-- PROMPT --
Please repeat the listing exactly, starting at its first line and stopping after the line that contains "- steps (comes".

BEGIN

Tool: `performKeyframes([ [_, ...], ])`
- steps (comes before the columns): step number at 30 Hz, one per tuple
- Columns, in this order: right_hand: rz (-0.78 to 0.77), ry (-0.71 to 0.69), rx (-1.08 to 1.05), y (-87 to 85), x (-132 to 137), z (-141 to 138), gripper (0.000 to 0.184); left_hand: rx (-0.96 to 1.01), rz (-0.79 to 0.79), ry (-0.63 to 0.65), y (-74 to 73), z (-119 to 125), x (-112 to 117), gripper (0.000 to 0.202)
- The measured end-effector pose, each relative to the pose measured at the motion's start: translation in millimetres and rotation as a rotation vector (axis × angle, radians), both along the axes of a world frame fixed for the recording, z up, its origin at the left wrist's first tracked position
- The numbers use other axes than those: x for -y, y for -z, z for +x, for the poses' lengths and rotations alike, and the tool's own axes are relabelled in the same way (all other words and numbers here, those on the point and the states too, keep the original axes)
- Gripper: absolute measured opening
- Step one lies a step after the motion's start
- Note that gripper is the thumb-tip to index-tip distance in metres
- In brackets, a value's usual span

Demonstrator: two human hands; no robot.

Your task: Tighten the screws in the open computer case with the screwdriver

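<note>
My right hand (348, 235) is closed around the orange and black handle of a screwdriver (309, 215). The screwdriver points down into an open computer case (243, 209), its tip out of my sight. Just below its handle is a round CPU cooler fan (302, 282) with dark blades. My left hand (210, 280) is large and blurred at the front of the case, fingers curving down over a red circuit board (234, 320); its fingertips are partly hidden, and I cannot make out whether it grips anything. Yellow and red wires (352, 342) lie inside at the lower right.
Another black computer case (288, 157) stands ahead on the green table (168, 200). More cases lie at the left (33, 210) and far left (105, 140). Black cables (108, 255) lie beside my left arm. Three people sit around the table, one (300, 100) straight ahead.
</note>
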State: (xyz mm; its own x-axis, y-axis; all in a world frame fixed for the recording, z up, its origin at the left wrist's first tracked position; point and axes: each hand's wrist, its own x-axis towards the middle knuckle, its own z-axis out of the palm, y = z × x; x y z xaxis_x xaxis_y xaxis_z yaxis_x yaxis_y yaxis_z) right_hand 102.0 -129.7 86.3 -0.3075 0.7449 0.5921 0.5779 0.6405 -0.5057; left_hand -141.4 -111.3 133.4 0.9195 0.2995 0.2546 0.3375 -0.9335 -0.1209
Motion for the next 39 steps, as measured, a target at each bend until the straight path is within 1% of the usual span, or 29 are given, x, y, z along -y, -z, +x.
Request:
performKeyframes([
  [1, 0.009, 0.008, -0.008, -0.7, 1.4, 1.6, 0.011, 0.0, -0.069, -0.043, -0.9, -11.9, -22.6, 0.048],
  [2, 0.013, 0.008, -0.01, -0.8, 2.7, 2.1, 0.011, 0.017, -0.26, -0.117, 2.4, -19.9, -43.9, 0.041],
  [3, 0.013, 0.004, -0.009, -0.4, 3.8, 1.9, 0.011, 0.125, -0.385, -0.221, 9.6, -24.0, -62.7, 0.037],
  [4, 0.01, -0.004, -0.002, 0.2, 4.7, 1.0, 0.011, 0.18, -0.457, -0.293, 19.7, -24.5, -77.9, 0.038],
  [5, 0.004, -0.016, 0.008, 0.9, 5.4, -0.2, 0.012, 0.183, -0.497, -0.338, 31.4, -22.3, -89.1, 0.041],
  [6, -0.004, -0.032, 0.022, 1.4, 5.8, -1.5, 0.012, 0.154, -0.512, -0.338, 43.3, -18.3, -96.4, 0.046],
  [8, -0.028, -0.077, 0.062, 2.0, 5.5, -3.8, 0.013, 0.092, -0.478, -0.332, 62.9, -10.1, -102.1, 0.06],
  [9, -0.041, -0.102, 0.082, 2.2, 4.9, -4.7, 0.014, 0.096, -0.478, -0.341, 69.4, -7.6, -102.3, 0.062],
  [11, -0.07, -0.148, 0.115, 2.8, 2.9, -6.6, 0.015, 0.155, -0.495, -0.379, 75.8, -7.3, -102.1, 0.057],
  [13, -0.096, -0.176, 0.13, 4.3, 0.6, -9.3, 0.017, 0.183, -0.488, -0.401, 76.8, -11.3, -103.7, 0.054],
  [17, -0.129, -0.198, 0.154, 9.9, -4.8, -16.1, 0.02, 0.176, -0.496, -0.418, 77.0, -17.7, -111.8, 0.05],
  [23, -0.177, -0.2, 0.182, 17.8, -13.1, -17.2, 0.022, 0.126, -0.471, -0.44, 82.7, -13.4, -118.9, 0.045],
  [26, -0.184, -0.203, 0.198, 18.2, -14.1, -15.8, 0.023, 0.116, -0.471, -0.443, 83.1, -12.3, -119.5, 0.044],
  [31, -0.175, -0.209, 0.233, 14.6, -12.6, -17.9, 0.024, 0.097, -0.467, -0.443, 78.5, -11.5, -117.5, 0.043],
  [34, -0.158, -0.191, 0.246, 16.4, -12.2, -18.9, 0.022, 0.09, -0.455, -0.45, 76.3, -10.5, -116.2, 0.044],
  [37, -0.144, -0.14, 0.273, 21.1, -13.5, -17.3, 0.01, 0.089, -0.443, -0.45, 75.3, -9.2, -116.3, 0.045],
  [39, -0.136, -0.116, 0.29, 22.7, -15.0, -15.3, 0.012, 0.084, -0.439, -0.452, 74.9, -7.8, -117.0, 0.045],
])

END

-- RESULT OF THIS TASK --
Tool: `performKeyframes([ [_, ...], ])`
- steps (comes before the columns): step number at 30 Hz, one per tuple

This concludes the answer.